◆ Exercise objective
Reproduce the data below word for word.

----

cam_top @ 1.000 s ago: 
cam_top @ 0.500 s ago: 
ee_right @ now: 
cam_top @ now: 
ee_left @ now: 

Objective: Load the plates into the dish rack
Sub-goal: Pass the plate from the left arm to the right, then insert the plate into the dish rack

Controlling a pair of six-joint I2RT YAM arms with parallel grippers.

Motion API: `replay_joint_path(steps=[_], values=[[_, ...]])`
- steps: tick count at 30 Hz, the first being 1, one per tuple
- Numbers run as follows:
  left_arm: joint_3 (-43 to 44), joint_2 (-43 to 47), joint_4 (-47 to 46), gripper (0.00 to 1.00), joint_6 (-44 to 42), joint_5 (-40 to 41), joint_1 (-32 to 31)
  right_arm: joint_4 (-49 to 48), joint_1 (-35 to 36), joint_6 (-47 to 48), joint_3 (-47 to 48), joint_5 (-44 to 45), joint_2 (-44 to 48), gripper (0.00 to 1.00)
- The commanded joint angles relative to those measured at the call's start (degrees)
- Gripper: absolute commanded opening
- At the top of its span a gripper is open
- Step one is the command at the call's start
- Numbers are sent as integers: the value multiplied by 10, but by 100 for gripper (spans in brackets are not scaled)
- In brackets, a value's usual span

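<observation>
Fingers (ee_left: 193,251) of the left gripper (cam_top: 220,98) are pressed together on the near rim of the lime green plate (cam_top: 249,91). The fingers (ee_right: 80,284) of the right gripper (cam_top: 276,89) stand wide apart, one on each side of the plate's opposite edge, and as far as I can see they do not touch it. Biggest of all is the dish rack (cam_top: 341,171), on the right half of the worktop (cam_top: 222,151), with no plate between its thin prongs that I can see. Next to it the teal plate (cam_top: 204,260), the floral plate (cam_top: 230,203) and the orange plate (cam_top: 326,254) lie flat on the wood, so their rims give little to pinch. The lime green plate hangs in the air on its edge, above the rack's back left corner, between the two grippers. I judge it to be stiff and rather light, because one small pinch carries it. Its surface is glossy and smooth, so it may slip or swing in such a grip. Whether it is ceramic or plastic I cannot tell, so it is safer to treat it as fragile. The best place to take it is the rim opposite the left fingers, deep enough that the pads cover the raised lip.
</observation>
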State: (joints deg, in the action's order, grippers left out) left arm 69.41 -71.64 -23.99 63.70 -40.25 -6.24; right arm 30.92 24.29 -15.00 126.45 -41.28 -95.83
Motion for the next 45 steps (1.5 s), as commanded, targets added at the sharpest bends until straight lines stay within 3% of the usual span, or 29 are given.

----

◆ Task answer
cam_top @ 1.000 s ago: 
cam_top @ 0.500 s ago: 
ee_right @ now: 
cam_top @ now: 
ee_left @ now: 

Objective: Load the plates into the dish rack
Sub-goal: Pass the plate from the left arm to the right, then insert the plate into the dish rack

Controlling a pair of six-joint I2RT YAM arms with parallel grippers.

Motion API: `replay_joint_path(steps=[_], values=[[_, ...]])`
- steps: tick count at 30 Hz, the first being 1, one per tuple
- Numbers run as follows:
  left_arm: joint_3 (-43 to 44), joint_2 (-43 to 47), joint_4 (-47 to 46), gripper (0.00 to 1.00), joint_6 (-44 to 42), joint_5 (-40 to 41), joint_1 (-32 to 31)
  right_arm: joint_4 (-49 to 48), joint_1 (-35 to 36), joint_6 (-47 to 48), joint_3 (-47 to 48), joint_5 (-44 to 45), joint_2 (-44 to 48), gripper (0.00 to 1.00)
- The commanded joint angles relative to those measured at the call's start (degrees)
- Gripper: absolute commanded opening
- At the top of its span a gripper is open
- Step one is the command at the call's start
- Numbers are sent as integers: the value multiplied by 10, but by 100 for gripper (spans in brackets are not scaled)
- In brackets, a value's usual span

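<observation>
Fingers (ee_left: 193,251) of the left gripper (cam_top: 220,98) are pressed together on the near rim of the lime green plate (cam_top: 249,91). The fingers (ee_right: 80,284) of the right gripper (cam_top: 276,89) stand wide apart, one on each side of the plate's opposite edge, and as far as I can see they do not touch it. Biggest of all is the dish rack (cam_top: 341,171), on the right half of the worktop (cam_top: 222,151), with no plate between its thin prongs that I can see. Next to it the teal plate (cam_top: 204,260), the floral plate (cam_top: 230,203) and the orange plate (cam_top: 326,254) lie flat on the wood, so their rims give little to pinch. The lime green plate hangs in the air on its edge, above the rack's back left corner, between the two grippers. I judge it to be stiff and rather light, because one small pinch carries it. Its surface is glossy and smooth, so it may slip or swing in such a grip. Whether it is ceramic or plastic I cannot tell, so it is safer to treat it as fragile. The best place to take it is the rim opposite the left fingers, deep enough that the pads cover the raised lip.
</observation>
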State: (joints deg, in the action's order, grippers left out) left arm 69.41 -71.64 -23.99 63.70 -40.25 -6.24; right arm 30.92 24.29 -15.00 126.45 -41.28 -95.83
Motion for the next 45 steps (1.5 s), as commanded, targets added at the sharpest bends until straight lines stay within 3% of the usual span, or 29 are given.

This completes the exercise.